The youth of South Africa – more than half of the population: Lost, misled or inspired? Everybody who attended the latest “Living Reconciliation Forum” on 24 August 2011 at the UCT campus would agree with the third option: The voices of the young people present at this  panel discussion next to human rights champions like Archbishop Tutu, Sipho Pityana, Ferial Haffajee and Bernard Lategan had a new quality beyond “struggle” rhetoric. They created new visions of a non-racial, more equal and caring South African society – much beyond the populist strategy of a “Juju” Malema. We should take a moment to listen more carefully to what they said and how young members of the audience received it – just not to ignore the huge potential behind it.

It is more than fourteen years ago that I spent my first morning in South Africa in Athlone when Archbishop Tutu was opening the Youth hearings of the TRC in May 1997. After having been denied access to the country during Apartheid years, I will never forget this first intense encounter with South African youth: In a packed community hall, hundreds of learners listened with their teachers to the statements of courage and woundedness by the young witnesses. It was something new then – the tangible hope that finally the marginalized and discriminated ones were respected and that things will change radically and forever.

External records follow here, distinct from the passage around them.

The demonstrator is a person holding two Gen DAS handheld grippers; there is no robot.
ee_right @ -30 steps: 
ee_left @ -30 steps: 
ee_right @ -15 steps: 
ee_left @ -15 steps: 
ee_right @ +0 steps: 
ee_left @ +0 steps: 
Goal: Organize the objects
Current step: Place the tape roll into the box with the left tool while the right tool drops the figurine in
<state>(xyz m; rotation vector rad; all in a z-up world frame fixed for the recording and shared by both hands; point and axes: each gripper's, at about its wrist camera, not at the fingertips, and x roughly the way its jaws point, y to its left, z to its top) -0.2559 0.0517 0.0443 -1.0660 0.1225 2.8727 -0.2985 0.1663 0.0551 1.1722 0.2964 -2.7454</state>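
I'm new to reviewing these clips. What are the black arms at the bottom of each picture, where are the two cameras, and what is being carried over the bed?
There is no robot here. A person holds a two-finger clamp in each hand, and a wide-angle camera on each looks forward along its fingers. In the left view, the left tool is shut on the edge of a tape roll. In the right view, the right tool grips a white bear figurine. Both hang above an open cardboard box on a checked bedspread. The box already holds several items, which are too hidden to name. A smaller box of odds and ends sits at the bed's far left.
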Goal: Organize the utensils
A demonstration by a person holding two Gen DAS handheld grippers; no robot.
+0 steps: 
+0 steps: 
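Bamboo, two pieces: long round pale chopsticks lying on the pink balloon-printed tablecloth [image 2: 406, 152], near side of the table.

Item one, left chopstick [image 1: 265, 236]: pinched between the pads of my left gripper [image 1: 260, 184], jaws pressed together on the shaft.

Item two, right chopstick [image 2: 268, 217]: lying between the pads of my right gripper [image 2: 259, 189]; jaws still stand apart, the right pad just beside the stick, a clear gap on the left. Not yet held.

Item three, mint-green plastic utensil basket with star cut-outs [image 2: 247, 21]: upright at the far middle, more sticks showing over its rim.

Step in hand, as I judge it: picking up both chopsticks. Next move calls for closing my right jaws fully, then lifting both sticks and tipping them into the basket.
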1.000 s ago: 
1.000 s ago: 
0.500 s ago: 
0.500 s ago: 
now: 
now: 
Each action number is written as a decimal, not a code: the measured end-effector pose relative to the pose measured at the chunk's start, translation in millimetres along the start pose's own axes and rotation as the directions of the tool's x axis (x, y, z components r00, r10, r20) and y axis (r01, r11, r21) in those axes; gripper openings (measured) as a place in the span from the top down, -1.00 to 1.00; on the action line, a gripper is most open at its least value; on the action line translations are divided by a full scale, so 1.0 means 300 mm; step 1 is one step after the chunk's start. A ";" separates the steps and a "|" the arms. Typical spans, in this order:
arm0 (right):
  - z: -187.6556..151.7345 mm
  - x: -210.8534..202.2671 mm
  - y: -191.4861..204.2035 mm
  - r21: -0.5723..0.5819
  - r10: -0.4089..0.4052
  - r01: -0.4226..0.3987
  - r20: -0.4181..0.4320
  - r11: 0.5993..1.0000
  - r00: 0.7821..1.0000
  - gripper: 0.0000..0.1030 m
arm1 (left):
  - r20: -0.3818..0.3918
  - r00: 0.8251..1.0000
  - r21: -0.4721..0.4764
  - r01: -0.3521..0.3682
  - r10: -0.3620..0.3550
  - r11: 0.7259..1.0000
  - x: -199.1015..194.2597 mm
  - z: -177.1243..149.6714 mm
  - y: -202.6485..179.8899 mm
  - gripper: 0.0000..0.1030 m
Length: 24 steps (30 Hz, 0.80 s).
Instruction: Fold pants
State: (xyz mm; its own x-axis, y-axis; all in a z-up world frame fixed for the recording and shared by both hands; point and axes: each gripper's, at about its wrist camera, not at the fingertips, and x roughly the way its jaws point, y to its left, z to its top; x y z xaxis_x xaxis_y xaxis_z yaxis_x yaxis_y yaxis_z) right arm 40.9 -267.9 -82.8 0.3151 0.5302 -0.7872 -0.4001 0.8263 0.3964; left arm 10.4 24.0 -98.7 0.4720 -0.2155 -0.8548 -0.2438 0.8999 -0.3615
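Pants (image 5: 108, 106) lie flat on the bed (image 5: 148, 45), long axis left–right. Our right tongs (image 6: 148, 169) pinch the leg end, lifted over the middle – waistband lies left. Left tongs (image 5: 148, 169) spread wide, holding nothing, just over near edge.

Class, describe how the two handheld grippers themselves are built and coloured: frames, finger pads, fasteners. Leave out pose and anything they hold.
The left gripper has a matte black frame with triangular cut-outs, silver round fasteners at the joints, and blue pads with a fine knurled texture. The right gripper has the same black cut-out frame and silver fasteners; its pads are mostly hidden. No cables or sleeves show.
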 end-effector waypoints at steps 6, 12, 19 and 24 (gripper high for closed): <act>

In 2001 I moved with my partner from Amsterdam to Cape Town and became founding co-director of HOKISA, an organisation supporting children and youth living with HIV/Aids, mainly in Masiphumelele. In 2006 I was elected in the same position for a residents’ housing organisation after one of the worst shack fires in this community.

Almost one and a half decades have passed since this TRC Youth Hearing in Athlone: The hope has not only faded, but made space for despair and  anger – the most fertile ground for populism. Populism is addressing exactly these fears, but without allowing proper analysis and inclusive solutions. The education system – as one of the most important  foundations for any change and job creation – has failed a few generations since then. SADTU is dictating the MEC’s for Education what happens in schools.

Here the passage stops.